About this task →
Whenever the word "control" turns up in a line of the data below, copy that line.

(Excerpts from a dataset)
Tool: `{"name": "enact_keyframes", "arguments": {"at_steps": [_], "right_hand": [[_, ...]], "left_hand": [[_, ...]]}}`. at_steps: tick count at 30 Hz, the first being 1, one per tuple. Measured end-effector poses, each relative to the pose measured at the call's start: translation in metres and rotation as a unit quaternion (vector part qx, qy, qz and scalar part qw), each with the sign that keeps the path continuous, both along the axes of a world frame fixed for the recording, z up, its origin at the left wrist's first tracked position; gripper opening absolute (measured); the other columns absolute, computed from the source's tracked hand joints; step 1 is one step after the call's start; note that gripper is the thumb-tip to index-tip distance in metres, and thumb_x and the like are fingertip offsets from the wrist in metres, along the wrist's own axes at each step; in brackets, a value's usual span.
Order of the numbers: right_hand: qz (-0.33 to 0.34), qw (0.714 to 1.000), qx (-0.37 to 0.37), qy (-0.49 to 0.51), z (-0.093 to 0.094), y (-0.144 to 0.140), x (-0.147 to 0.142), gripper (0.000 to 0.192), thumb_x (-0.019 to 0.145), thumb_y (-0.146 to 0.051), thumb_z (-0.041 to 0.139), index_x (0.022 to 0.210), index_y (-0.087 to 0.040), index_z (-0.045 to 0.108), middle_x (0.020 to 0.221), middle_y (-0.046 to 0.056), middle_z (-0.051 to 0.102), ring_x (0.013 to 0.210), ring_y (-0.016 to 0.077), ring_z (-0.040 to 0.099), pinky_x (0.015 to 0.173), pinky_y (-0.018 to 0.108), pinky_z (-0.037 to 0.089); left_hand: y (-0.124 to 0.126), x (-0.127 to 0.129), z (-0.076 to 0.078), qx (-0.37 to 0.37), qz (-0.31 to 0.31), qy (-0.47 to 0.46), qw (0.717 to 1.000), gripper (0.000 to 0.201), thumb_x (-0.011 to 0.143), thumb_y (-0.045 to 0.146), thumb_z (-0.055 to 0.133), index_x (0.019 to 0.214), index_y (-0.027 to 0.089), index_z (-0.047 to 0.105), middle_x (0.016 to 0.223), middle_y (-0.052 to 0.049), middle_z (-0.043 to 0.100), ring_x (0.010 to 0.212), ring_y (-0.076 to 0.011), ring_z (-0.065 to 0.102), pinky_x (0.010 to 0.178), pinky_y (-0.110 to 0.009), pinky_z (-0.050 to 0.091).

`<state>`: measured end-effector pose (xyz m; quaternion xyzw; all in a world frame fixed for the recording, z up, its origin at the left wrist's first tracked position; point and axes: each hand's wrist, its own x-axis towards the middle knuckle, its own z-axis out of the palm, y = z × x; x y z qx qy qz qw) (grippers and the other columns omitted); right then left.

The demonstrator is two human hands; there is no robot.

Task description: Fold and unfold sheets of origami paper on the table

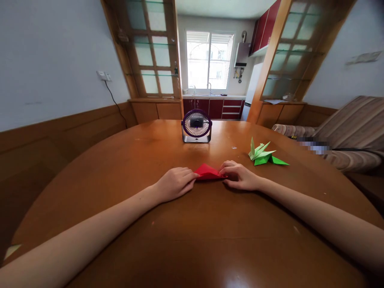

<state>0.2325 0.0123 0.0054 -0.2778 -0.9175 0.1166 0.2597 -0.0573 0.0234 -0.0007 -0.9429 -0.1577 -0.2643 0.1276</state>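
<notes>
A red sheet of folded paper (207, 172) lies on the wooden table in front of me, its peak pointing away. My left hand (177, 182) grips its left corner, fingers pressed together over the edge. At the right corner, my right hand (238, 175) pinches the paper between thumb and curled fingers. Part of each corner is hidden under the fingers. To the right, beyond my right hand, sit folded paper cranes, one light green (259, 151) and one darker green (270, 160), close against each other.
A small purple desk fan (197, 125) stands on the round wooden table (192, 240) beyond the red paper. A striped armchair (354, 128) is at the right. Past the table are a kitchen counter (214, 96) and a window (210, 60).
</notes>
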Motion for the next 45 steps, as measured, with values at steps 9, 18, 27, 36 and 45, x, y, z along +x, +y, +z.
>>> {"name": "enact_keyframes", "arguments": {"at_steps": [9, 18, 27, 36, 45], "right_hand": [[-0.107, 0.994, 0.001, 0.013, -0.009, 0.008, 0.0, 0.034, 0.095, -0.042, 0.05, 0.074, -0.017, 0.058, 0.076, 0.003, 0.055, 0.072, 0.0163, 0.05, 0.068, 0.03, 0.04], [-0.142, 0.99, 0.014, -0.013, -0.011, 0.008, -0.002, 0.029, 0.094, -0.038, 0.051, 0.074, -0.018, 0.054, 0.078, 0.004, 0.056, 0.075, 0.0175, 0.05, 0.07, 0.029, 0.039], [-0.171, 0.979, 0.076, -0.077, -0.012, 0.004, -0.007, 0.018, 0.092, -0.03, 0.05, 0.08, -0.018, 0.052, 0.083, 0.007, 0.057, 0.076, 0.0196, 0.05, 0.075, 0.033, 0.038], [-0.154, 0.983, 0.073, -0.066, -0.012, 0.005, -0.008, 0.007, 0.089, -0.021, 0.051, 0.09, -0.017, 0.056, 0.084, 0.006, 0.059, 0.079, 0.0197, 0.051, 0.078, 0.033, 0.04], [-0.151, 0.982, 0.085, -0.069, -0.012, 0.007, -0.008, 0.009, 0.089, -0.021, 0.052, 0.08, -0.017, 0.055, 0.08, 0.005, 0.057, 0.076, 0.018, 0.05, 0.074, 0.03, 0.039]], "left_hand": [[-0.004, 0.003, 0.0, -0.149, 0.151, -0.089, 0.973, 0.017, 0.088, 0.025, 0.055, 0.098, 0.017, 0.066, 0.076, -0.002, 0.069, 0.069, -0.0159, 0.061, 0.071, -0.03, 0.045], [0.0, 0.004, 0.001, -0.239, 0.223, -0.099, 0.94, 0.022, 0.086, 0.036, 0.063, 0.1, 0.019, 0.066, 0.077, 0.0, 0.067, 0.072, -0.0166, 0.06, 0.073, -0.031, 0.044], [0.004, 0.005, -0.004, -0.153, 0.197, -0.051, 0.967, 0.019, 0.091, 0.029, 0.058, 0.104, 0.016, 0.063, 0.087, -0.005, 0.068, 0.081, -0.0201, 0.062, 0.074, -0.034, 0.047], [0.002, 0.024, -0.003, -0.058, 0.115, 0.002, 0.992, 0.025, 0.097, 0.025, 0.045, 0.104, 0.016, 0.067, 0.101, -0.011, 0.064, 0.093, -0.0219, 0.059, 0.082, -0.036, 0.046], [0.012, 0.044, -0.003, -0.118, 0.168, 0.008, 0.979, 0.024, 0.096, 0.029, 0.049, 0.103, 0.015, 0.068, 0.102, -0.01, 0.064, 0.094, -0.022, 0.059, 0.085, -0.036, 0.048]]}}
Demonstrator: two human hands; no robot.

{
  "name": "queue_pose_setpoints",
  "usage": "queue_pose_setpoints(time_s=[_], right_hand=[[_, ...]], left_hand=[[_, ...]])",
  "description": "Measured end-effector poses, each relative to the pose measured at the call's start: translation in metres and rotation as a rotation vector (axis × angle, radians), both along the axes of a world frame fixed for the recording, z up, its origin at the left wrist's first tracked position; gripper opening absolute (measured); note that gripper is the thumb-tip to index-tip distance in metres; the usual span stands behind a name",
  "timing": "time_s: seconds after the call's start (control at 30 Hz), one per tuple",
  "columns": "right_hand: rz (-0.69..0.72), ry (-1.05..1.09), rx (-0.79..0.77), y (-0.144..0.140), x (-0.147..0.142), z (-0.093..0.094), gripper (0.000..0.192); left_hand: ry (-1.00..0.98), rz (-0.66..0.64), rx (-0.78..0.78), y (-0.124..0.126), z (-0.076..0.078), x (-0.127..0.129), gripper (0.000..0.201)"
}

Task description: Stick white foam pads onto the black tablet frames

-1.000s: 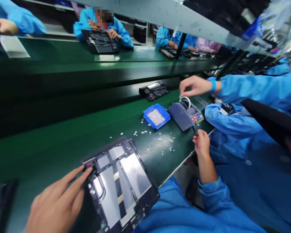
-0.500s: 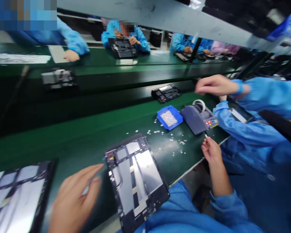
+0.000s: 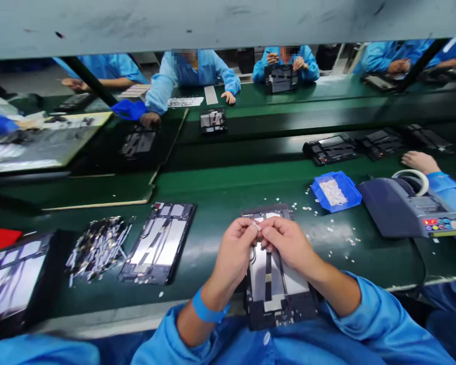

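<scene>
left hand (image 3: 233,248) + right hand (image 3: 287,243): fingertips pinched together on a tiny white adhesive strip (image 3: 257,225), probably peeling it | held just above the open black tablet chassis (image 3: 275,289) at the green bench's (image 3: 213,197) near edge, likely for close placement

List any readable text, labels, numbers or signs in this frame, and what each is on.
None can be read.
Grey tape dispenser: coloured buttons and a red display on its panel, too small and blurred to read.
Paper sheets on the far bench: print too small.
Open tablet chassis under the left hand and right hand: no legible marking.
</scene>
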State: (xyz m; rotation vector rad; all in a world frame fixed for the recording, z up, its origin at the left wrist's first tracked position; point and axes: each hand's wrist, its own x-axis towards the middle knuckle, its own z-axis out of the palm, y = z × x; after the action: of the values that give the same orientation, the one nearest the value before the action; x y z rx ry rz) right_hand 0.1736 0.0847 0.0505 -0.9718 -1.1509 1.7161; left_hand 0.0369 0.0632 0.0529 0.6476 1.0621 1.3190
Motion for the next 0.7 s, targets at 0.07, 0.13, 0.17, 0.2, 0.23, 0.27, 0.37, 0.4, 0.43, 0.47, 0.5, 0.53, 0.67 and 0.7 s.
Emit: queue_pose_setpoints(time_s=[0.07,0.13,0.17,0.2,0.23,0.27,0.37,0.4,0.43,0.47,0.5,0.53,0.67,0.7], right_hand=[[0.017,-0.113,0.067,0.004,0.005,-0.008,0.027],[-0.025,-0.322,0.269,0.013,0.014,-0.013,0.024],[-0.040,-0.451,0.422,0.019,0.019,-0.015,0.023],[-0.028,-0.580,0.595,0.026,0.024,-0.016,0.024],[0.016,-0.700,0.767,0.034,0.028,-0.017,0.026],[0.089,-0.808,0.919,0.042,0.031,-0.018,0.029],[0.307,-1.052,1.204,0.060,0.033,-0.020,0.036],[0.345,-1.112,1.252,0.064,0.032,-0.020,0.036],[0.371,-1.157,1.285,0.067,0.032,-0.021,0.035],[0.391,-1.188,1.309,0.069,0.031,-0.021,0.034],[0.409,-1.212,1.326,0.069,0.031,-0.021,0.033],[0.429,-1.233,1.340,0.070,0.031,-0.020,0.033],[0.486,-1.303,1.401,0.067,0.032,-0.017,0.033],[0.494,-1.312,1.413,0.067,0.032,-0.016,0.033]], left_hand=[[0.094,0.094,0.019,0.000,-0.002,-0.017,0.022],[0.283,0.182,0.060,0.000,-0.001,-0.039,0.017],[0.413,0.182,0.073,0.000,0.000,-0.051,0.014],[0.556,0.142,0.082,0.000,0.002,-0.061,0.012],[0.699,0.069,0.096,0.000,0.004,-0.069,0.010],[0.833,-0.024,0.129,0.001,0.005,-0.074,0.009],[1.177,-0.253,0.350,0.005,0.005,-0.077,0.011],[1.277,-0.302,0.427,0.007,0.003,-0.075,0.012],[1.368,-0.350,0.485,0.010,0.001,-0.073,0.013],[1.447,-0.392,0.523,0.012,-0.001,-0.071,0.014],[1.508,-0.428,0.546,0.014,-0.003,-0.070,0.014],[1.551,-0.456,0.561,0.016,-0.004,-0.069,0.015],[1.530,-0.470,0.575,0.021,0.000,-0.070,0.015],[1.483,-0.448,0.554,0.023,0.002,-0.069,0.015]])
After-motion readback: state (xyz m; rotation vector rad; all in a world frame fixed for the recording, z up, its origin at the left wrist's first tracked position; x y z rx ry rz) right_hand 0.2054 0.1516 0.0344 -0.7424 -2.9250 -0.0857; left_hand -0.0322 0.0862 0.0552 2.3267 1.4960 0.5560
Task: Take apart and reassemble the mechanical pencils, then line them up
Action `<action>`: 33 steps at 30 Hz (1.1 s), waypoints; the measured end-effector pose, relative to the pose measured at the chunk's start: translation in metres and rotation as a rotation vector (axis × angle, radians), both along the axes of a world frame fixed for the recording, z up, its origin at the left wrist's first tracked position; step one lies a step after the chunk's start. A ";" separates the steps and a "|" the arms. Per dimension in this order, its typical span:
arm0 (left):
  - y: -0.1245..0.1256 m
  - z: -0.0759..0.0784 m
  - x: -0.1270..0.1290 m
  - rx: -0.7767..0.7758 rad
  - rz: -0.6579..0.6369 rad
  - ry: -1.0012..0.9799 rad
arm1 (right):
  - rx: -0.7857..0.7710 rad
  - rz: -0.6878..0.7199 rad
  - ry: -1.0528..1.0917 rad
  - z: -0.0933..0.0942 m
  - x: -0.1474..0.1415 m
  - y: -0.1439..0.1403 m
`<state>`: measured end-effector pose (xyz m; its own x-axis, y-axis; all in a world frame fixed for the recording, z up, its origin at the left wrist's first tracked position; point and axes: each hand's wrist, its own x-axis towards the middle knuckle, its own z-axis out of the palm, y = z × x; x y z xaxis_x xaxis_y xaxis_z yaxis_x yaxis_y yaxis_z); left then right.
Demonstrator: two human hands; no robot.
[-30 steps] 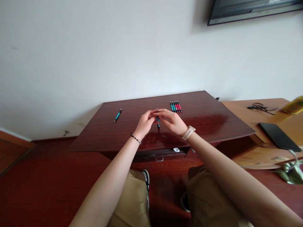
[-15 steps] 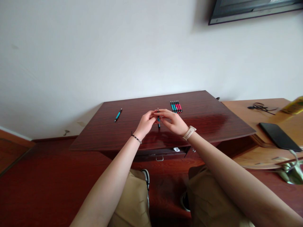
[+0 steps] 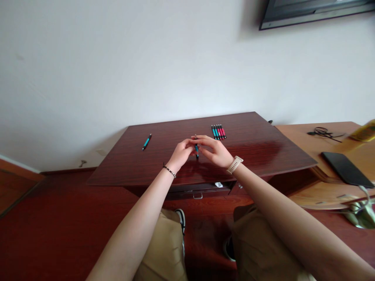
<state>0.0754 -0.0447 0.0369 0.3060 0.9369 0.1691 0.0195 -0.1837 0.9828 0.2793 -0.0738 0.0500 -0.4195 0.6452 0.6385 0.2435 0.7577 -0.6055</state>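
Note:
Both my hands meet over the near middle of the dark red-brown table. Between them is a blue-and-black pen, held nearly upright, its lower end close to the tabletop. My left hand, with a beaded bracelet at the wrist, is closed on the pen from the left. From the right, my right hand, wearing a pale watch band, has its fingers closed around the pen's upper part. The fingertips partly hide the pen. A second blue-and-black pen lies slanted to the left of my hands.
A row of several blue and red pens lies side by side behind my right hand. On the wooden desk at right are a black phone-like slab, a dark cable and a yellow package. A screen hangs on the wall.
Almost nothing differs. Both hands keep the same hold on the upright pen, and the view has shifted only very slightly.

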 end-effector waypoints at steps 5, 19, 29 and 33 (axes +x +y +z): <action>0.003 -0.006 -0.001 -0.025 -0.044 -0.013 | -0.010 -0.009 -0.003 -0.002 0.001 0.002; 0.000 -0.019 -0.005 0.215 -0.044 0.461 | -0.034 -0.001 0.000 -0.008 0.007 0.005; -0.002 -0.015 -0.005 0.318 -0.038 0.465 | -0.081 -0.006 0.031 -0.009 0.007 0.004; -0.004 -0.011 -0.003 0.290 -0.013 0.412 | -0.143 -0.007 0.106 -0.006 0.008 0.004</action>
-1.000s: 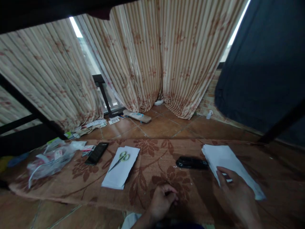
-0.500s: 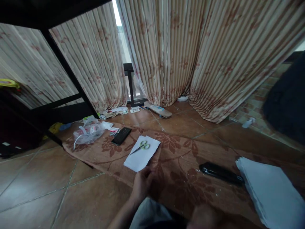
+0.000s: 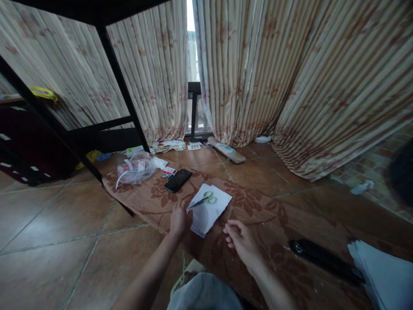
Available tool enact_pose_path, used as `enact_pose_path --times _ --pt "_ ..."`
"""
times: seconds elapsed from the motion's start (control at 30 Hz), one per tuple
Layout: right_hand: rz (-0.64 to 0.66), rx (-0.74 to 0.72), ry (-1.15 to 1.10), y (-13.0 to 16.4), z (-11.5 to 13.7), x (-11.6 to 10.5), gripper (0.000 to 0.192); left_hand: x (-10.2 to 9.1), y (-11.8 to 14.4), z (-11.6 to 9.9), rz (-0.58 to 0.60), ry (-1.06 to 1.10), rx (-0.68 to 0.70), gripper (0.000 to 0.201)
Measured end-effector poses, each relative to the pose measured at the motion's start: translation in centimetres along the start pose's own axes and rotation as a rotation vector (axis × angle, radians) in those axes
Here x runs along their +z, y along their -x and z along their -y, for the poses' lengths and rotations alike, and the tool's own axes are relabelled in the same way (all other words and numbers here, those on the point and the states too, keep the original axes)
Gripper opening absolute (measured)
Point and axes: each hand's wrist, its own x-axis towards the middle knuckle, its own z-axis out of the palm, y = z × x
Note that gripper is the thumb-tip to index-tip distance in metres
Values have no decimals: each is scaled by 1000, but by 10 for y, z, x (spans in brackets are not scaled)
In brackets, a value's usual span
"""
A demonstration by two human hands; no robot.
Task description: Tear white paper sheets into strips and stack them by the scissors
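A small stack of white paper [image 3: 209, 217] lies on the reddish-brown patterned cloth [image 3: 254, 196], its lower sheets slightly out of line. Scissors with green-and-white handles [image 3: 209, 197] rest on the top sheet, blades toward the left. My left hand [image 3: 180, 220] is at the stack's left edge, close to the scissors' tips. Its fingers are dark and mostly hidden, so I cannot make out their grip. Just right of the paper, my right hand [image 3: 241, 241] is raised with fingers loosely bent and apart, and nothing shows in it.
A black phone [image 3: 177, 180] and a clear plastic bag [image 3: 137, 168] lie beyond on the left. A long black object [image 3: 325, 260] and a larger paper pile [image 3: 383, 273] are at right. A skateboard [image 3: 226, 150] sits on the tiles before the curtains [image 3: 248, 77].
My left hand has moved from the paper's near edge to its left edge. My right hand has come up from the bottom of the view to beside the paper. The view has shifted left.
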Motion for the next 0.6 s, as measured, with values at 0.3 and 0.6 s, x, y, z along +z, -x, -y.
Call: enact_pose_path --times 0.3,0.6 --pt "-77 84 162 -83 -27 49 24 20 -29 10 70 -99 138 12" --pt "19 -96 207 -100 -37 48 14 27 -28 18 23 -65 138 16"
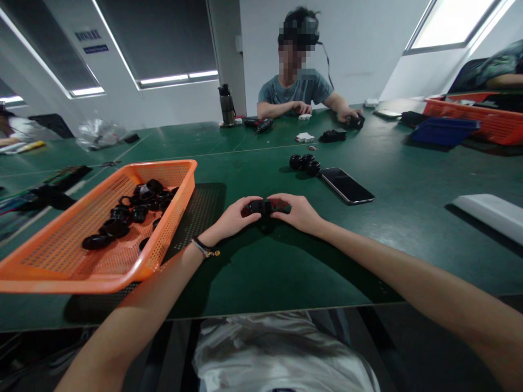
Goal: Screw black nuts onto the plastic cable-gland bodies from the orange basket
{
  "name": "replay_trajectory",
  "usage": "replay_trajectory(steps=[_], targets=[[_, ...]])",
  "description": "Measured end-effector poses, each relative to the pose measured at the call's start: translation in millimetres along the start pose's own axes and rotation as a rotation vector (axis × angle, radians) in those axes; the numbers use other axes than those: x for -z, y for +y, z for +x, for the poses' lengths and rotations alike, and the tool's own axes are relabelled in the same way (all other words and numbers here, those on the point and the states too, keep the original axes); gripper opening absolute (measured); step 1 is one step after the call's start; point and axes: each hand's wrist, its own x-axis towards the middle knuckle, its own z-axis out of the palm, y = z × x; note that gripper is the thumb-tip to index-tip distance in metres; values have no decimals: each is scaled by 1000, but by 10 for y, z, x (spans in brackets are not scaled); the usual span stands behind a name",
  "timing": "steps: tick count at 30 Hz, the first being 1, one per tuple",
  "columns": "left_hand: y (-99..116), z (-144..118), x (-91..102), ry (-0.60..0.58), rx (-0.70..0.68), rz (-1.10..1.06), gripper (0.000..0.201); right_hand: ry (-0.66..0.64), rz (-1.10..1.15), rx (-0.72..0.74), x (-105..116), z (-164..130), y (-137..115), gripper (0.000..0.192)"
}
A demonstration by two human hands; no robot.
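Note:
My left hand (233,218) and my right hand (298,212) meet over the green table (253,261), both gripping a small black part (261,207) with red on it between their fingertips. A cord bracelet sits on my left wrist. An orange mesh basket (53,267) to the left holds several black rings (134,209). A little beyond my hands lie three black round parts (304,163) beside a dark phone (346,185).
A person sits across the table handling small parts, with a dark bottle (226,106) nearby. An orange crate (482,117) and a blue tray (443,130) stand at the far right. A white flat object (488,212) lies at the right. Black straps lie at the left.

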Motion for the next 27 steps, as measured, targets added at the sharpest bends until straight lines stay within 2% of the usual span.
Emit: replay_trajectory(steps=[27], targets=[[6,-2,7,-3,-6,14,44,-30,6,-44,-4,-1,-26,26]])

Exercise solution →
  "timing": "time_s: seconds after the call's start (control at 30 Hz), one per tuple",
times: seconds elapsed from the motion's start (control at 30 Hz), one per tuple

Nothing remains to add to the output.